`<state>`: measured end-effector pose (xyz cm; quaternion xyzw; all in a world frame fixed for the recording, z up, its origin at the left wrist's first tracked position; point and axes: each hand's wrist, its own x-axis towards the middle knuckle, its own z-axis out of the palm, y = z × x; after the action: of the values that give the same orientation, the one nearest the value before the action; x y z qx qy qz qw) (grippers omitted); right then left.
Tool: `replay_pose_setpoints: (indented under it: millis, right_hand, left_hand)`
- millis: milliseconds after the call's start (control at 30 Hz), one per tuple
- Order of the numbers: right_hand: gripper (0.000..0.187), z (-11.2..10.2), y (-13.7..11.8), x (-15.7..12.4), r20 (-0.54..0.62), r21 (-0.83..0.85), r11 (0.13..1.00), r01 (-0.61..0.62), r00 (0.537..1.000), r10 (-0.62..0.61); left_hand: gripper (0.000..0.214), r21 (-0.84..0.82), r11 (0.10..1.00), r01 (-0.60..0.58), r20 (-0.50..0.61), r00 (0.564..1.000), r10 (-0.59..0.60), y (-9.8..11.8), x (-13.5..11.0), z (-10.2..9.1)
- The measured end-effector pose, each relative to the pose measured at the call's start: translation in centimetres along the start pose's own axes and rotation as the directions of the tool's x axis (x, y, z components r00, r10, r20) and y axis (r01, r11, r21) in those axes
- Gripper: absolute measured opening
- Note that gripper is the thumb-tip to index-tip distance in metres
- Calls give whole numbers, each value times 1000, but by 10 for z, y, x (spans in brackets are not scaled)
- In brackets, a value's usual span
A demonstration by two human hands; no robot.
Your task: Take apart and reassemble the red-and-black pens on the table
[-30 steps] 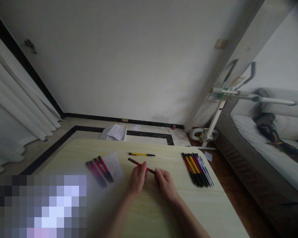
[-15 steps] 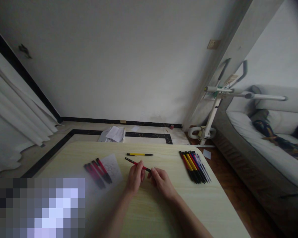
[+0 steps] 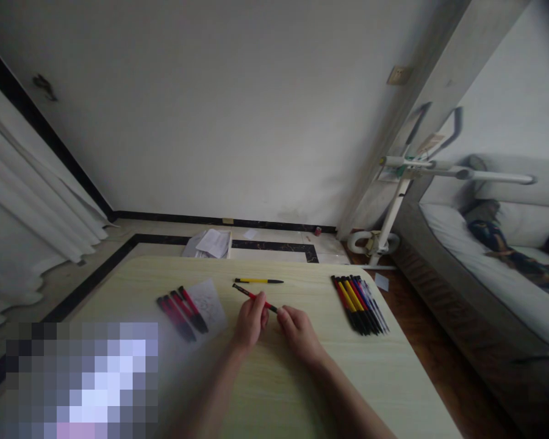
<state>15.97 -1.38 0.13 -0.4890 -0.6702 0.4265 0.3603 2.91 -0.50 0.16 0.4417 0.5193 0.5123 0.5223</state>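
Note:
A red and black pen (image 3: 247, 292) is held between both hands above the pale wooden table (image 3: 274, 390). My left hand (image 3: 250, 322) pinches the pen's middle. My right hand (image 3: 299, 332) pinches its near black end. A yellow pen (image 3: 258, 281) lies flat on the table just beyond them. Left of my hands, a few red pens (image 3: 182, 312) lie side by side next to a sheet of paper (image 3: 207, 305). To the right lies a row of several pens (image 3: 359, 296) in black, yellow, red and blue.
A blurred patch (image 3: 80, 381) covers the near left of the table. Papers (image 3: 210, 242) lie on the floor beyond the far edge. A white exercise machine (image 3: 396, 201) and a sofa (image 3: 485, 256) stand at the right, curtains (image 3: 22, 219) at the left.
Both hands stay pinched on the red pen with only small shifts; the pen's far tip has tilted slightly. The view has swayed a little.

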Motion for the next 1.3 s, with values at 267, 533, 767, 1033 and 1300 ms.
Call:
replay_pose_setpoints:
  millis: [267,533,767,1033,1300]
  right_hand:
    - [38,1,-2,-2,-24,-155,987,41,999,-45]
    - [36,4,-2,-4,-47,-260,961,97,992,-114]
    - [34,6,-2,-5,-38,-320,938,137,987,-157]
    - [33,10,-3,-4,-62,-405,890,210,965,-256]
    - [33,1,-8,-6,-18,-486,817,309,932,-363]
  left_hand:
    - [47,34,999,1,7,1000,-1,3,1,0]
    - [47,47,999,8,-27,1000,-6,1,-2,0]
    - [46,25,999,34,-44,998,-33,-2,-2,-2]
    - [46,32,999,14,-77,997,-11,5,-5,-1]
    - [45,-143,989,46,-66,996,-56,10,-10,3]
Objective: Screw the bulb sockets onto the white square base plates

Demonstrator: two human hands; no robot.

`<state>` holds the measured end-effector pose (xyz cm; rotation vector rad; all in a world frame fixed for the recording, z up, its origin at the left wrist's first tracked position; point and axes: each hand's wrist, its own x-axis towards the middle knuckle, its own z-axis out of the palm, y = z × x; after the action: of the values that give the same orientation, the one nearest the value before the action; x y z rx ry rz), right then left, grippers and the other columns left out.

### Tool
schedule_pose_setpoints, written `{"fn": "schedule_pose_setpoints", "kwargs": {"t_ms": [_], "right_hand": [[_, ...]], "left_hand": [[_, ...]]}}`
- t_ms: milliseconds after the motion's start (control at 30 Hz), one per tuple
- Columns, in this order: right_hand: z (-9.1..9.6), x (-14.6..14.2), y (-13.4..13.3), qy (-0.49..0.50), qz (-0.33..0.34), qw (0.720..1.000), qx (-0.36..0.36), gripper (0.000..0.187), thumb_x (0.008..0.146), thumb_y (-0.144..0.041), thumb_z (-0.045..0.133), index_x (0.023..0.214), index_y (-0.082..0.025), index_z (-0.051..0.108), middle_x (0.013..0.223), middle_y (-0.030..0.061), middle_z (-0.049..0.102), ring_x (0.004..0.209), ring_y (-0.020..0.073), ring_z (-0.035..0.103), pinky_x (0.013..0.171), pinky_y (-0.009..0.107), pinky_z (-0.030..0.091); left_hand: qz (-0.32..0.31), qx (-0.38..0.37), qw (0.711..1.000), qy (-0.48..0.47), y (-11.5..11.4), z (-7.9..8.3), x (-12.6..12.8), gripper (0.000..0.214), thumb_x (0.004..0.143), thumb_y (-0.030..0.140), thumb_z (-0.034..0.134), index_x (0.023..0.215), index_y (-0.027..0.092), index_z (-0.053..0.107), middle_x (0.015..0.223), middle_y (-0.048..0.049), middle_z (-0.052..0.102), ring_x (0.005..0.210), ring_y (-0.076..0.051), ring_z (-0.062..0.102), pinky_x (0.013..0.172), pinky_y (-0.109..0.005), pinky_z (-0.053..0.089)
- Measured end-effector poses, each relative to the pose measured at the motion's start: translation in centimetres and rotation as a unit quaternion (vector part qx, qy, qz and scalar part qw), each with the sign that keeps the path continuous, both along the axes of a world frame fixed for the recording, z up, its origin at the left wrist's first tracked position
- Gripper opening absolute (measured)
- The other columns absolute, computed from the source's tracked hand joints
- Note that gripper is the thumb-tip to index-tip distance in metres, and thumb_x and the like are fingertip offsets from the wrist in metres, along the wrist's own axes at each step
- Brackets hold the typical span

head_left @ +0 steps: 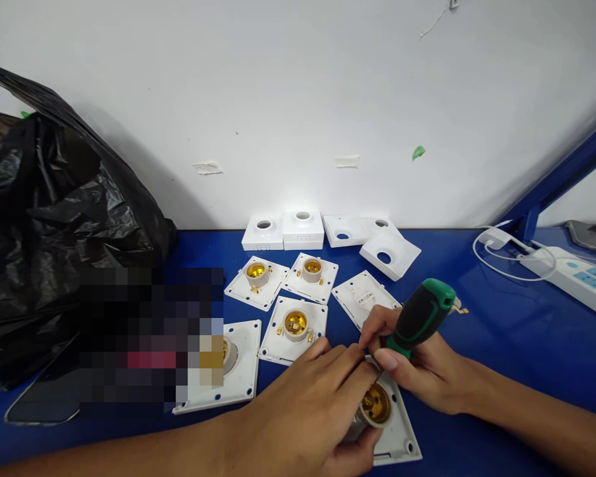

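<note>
My right hand (pixel 427 371) is closed around a screwdriver (pixel 420 318) with a green and black handle, tilted so its shaft points down and left. The shaft meets the edge of a lamp socket (pixel 377 405) with a brass-coloured inside. That socket sits on a square white base plate (pixel 400 434). My left hand (pixel 318 404) grips the socket from the left, its fingers near the screwdriver shaft. The exact spot under the tip is hidden by my fingers. Behind my hands lie more white plates with sockets, including one plate (pixel 295 328) with brass terminals.
White covers with round holes, such as this cover (pixel 302 232), stand along the wall. A bare base plate (pixel 362 298) lies nearer. On the left are a black plastic bag (pixel 64 232) and a phone (pixel 44 401). A white power strip (pixel 583 281) with cable lies right.
</note>
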<state>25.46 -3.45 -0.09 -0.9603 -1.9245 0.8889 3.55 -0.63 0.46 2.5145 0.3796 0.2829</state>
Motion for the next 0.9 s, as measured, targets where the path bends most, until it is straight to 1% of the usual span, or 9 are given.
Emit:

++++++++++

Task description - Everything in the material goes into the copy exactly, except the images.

The answer -
`<state>`: measured end-effector pose (xyz cm; quaternion xyzw; all in a world frame fixed for the recording, z up, its origin at the left wrist's first tracked position; point and axes: each hand's wrist, its own x-axis towards the middle knuckle, its own z-axis out of the palm, y = z × x; after the action: of the values that give the same orientation, the one nearest the value before the action; x y z qx qy qz qw) (grippers omitted); right then left.
Tool: `replay_pose_setpoints: (indented under it: millis, right_hand, left_hand)`
- millis: milliseconds after the call's start (control at 30 Hz), one per tuple
- Order of the numbers: right_hand: gripper (0.000..0.187), z (-11.2..10.2), y (-13.7..11.8), x (-15.7..12.4), r20 (-0.54..0.62), r21 (-0.83..0.85), r11 (0.13..1.00), r01 (-0.61..0.62), r00 (0.537..1.000), r10 (-0.62..0.61); left_hand: gripper (0.000..0.214), r21 (-0.84..0.82), r11 (0.10..1.00), r01 (-0.60..0.58), r20 (-0.50..0.61), r00 (0.564..1.000), r10 (-0.59..0.60), y (-9.8..11.8), x (-13.5..11.0), z (-10.2..9.1)
- The measured end-effector pose, each relative to the pose measured at the call's start: translation in centimetres along the start pose's own axes and rotation as the directions of the tool's x axis (x, y, z components r00, r10, r20) and y axis (r01, r11, r21) in those axes
- Gripper: absolute measured opening
- Note that gripper is the thumb-tip to index-tip distance in metres
- Calls give whole numbers, each value times 1000, but by 10 for z, y, x (spans in brackets are not scaled)
- In brackets, a value's usual span
A demonstration by two human hands; no robot.
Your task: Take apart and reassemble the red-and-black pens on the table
[-30 steps] 
[-15 steps] 
[+0 steps] 
<state>15.97 -1.38 0.13 -0.4890 -0.6702 0.4265 0.3603 2.91 -0.50 0.16 0.4417 0.5193 0.5123 0.5223</state>
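Note:
A red and black pen (image 3: 247, 292) is held between both hands above the pale wooden table (image 3: 274, 390). My left hand (image 3: 250, 322) pinches the pen's middle. My right hand (image 3: 299, 332) pinches its near black end. A yellow pen (image 3: 258, 281) lies flat on the table just beyond them. Left of my hands, a few red pens (image 3: 182, 312) lie side by side next to a sheet of paper (image 3: 207, 305). To the right lies a row of several pens (image 3: 359, 296) in black, yellow, red and blue.
A blurred patch (image 3: 80, 381) covers the near left of the table. Papers (image 3: 210, 242) lie on the floor beyond the far edge. A white exercise machine (image 3: 396, 201) and a sofa (image 3: 485, 256) stand at the right, curtains (image 3: 22, 219) at the left.
Both hands stay pinched on the red pen with only small shifts; the pen's far tip has tilted slightly. The view has swayed a little.
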
Motion for the next 1.3 s, with values at 267, 533, 767, 1033 and 1300 ms.
Call:
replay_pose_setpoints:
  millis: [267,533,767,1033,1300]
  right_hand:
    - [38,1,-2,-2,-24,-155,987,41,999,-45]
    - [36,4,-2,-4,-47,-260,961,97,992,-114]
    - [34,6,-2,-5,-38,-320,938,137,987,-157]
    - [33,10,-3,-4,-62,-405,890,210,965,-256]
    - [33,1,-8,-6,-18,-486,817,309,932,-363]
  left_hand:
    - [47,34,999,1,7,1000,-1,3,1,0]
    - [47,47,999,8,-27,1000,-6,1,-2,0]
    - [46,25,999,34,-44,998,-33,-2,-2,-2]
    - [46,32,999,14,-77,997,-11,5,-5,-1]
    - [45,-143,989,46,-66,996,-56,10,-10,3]
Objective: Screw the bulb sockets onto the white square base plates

Demonstrator: two human hands; no robot.

`<state>` holds the measured end-effector pose (xyz cm; rotation vector rad; all in a world frame fixed for the recording, z up, its origin at the left wrist's first tracked position; point and axes: each hand's wrist, its own x-axis towards the middle knuckle, its own z-axis out of the palm, y = z × x; after the action: of the values that give the same orientation, the one nearest the value before the action; x y z rx ry rz), right then left, grippers and the other columns left out.

### Tool
schedule_pose_setpoints, written `{"fn": "schedule_pose_setpoints", "kwargs": {"t_ms": [_], "right_hand": [[_, ...]], "left_hand": [[_, ...]]}}`
- t_ms: milliseconds after the motion's start (control at 30 Hz), one per tuple
- Columns, in this order: right_hand: z (-9.1..9.6), x (-14.6..14.2), y (-13.4..13.3), qy (-0.49..0.50), qz (-0.33..0.34), qw (0.720..1.000), qx (-0.36..0.36), gripper (0.000..0.187), thumb_x (0.008..0.146), thumb_y (-0.144..0.041), thumb_z (-0.045..0.133), index_x (0.023..0.214), index_y (-0.082..0.025), index_z (-0.051..0.108), middle_x (0.013..0.223), middle_y (-0.030..0.061), middle_z (-0.049..0.102), ring_x (0.004..0.209), ring_y (-0.020..0.073), ring_z (-0.035..0.103), pinky_x (0.013..0.171), pinky_y (-0.009..0.107), pinky_z (-0.030..0.091); left_hand: qz (-0.32..0.31), qx (-0.38..0.37), qw (0.711..1.000), qy (-0.48..0.47), y (-11.5..11.4), z (-7.9..8.3), x (-12.6..12.8), gripper (0.000..0.214), thumb_x (0.004..0.143), thumb_y (-0.030..0.140), thumb_z (-0.034..0.134), index_x (0.023..0.215), index_y (-0.027..0.092), index_z (-0.053..0.107), middle_x (0.015..0.223), middle_y (-0.048..0.049), middle_z (-0.052..0.102), ring_x (0.005..0.210), ring_y (-0.076..0.051), ring_z (-0.062..0.102), pinky_x (0.013..0.172), pinky_y (-0.109..0.005), pinky_z (-0.053..0.089)
- Measured end-effector poses, each relative to the pose measured at the motion's start: translation in centimetres and rotation as a unit quaternion (vector part qx, qy, qz and scalar part qw), each with the sign that keeps the path continuous, both along the axes of a world frame fixed for the recording, z up, its origin at the left wrist's first tracked position
- Gripper opening absolute (measured)
- The other columns absolute, computed from the source's tracked hand joints
- Note that gripper is the thumb-tip to index-tip distance in metres, and thumb_x and the like are fingertip offsets from the wrist in metres, along the wrist's own axes at each step
- Brackets hold the typical span

head_left @ +0 steps: 

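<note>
My right hand (pixel 427 371) is closed around a screwdriver (pixel 420 318) with a green and black handle, tilted so its shaft points down and left. The shaft meets the edge of a lamp socket (pixel 377 405) with a brass-coloured inside. That socket sits on a square white base plate (pixel 400 434). My left hand (pixel 318 404) grips the socket from the left, its fingers near the screwdriver shaft. The exact spot under the tip is hidden by my fingers. Behind my hands lie more white plates with sockets, including one plate (pixel 295 328) with brass terminals.
White covers with round holes, such as this cover (pixel 302 232), stand along the wall. A bare base plate (pixel 362 298) lies nearer. On the left are a black plastic bag (pixel 64 232) and a phone (pixel 44 401). A white power strip (pixel 583 281) with cable lies right.
</note>
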<state>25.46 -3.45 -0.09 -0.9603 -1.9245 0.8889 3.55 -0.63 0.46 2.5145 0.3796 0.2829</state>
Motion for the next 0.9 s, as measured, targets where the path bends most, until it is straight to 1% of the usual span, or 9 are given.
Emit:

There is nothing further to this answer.